**Collected material:**
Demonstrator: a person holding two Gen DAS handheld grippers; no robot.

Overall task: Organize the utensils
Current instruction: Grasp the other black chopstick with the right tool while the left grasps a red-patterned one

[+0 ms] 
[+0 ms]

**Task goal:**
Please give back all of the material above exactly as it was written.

**Task output:**
Demonstrator: a person holding two Gen DAS handheld grippers; no robot.

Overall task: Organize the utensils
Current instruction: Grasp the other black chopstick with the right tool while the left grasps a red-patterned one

[+0 ms] 
[+0 ms]

The work on this exercise is now complete.